## [Work required]
Take the data below and extract the lines from the one with "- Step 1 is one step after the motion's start" to the one with "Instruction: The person", inclusive, exactly as written.

## [Information shown]
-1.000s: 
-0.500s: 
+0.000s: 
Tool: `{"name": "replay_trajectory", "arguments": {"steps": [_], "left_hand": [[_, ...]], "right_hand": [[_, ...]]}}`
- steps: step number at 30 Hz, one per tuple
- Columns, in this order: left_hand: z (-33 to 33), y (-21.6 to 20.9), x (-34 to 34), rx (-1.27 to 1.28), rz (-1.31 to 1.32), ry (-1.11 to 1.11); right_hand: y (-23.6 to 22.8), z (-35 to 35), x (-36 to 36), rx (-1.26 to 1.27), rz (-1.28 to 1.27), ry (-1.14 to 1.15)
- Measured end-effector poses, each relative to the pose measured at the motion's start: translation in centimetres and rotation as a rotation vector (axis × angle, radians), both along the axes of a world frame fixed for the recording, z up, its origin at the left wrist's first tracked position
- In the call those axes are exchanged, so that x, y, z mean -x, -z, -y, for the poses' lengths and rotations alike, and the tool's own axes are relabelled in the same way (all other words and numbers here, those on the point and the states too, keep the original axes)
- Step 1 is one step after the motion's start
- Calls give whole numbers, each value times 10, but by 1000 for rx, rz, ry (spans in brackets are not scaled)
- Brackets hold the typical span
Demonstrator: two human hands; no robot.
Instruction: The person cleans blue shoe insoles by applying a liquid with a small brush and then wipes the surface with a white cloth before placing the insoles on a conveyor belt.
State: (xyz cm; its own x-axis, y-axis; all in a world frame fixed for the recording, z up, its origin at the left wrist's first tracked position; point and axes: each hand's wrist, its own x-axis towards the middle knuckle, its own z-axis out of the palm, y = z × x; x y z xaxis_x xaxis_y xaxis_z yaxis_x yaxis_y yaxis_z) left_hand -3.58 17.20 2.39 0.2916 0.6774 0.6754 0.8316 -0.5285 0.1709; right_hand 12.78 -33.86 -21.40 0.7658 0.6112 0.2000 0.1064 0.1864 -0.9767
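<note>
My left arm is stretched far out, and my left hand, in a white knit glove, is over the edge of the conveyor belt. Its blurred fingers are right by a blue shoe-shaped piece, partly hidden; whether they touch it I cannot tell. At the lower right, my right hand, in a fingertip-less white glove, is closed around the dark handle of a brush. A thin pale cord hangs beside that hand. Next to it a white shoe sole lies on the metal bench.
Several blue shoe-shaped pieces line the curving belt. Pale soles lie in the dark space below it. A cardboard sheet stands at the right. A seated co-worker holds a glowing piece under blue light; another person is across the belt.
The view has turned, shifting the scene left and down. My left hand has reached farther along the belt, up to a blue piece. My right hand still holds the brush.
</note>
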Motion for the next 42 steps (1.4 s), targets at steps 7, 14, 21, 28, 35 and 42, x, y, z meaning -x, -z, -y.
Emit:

## [Answer]
- Step 1 is one step after the motion's start
- Calls give whole numbers, each value times 10, but by 1000 for rx, rz, ry (spans in brackets are not scaled)
- Brackets hold the typical span
Demonstrator: two human hands; no robot.
Instruction: The person cleans blue shoe insoles by applying a liquid with a small brush and then wipes the surface with a white cloth before placing the insoles on a conveyor belt.

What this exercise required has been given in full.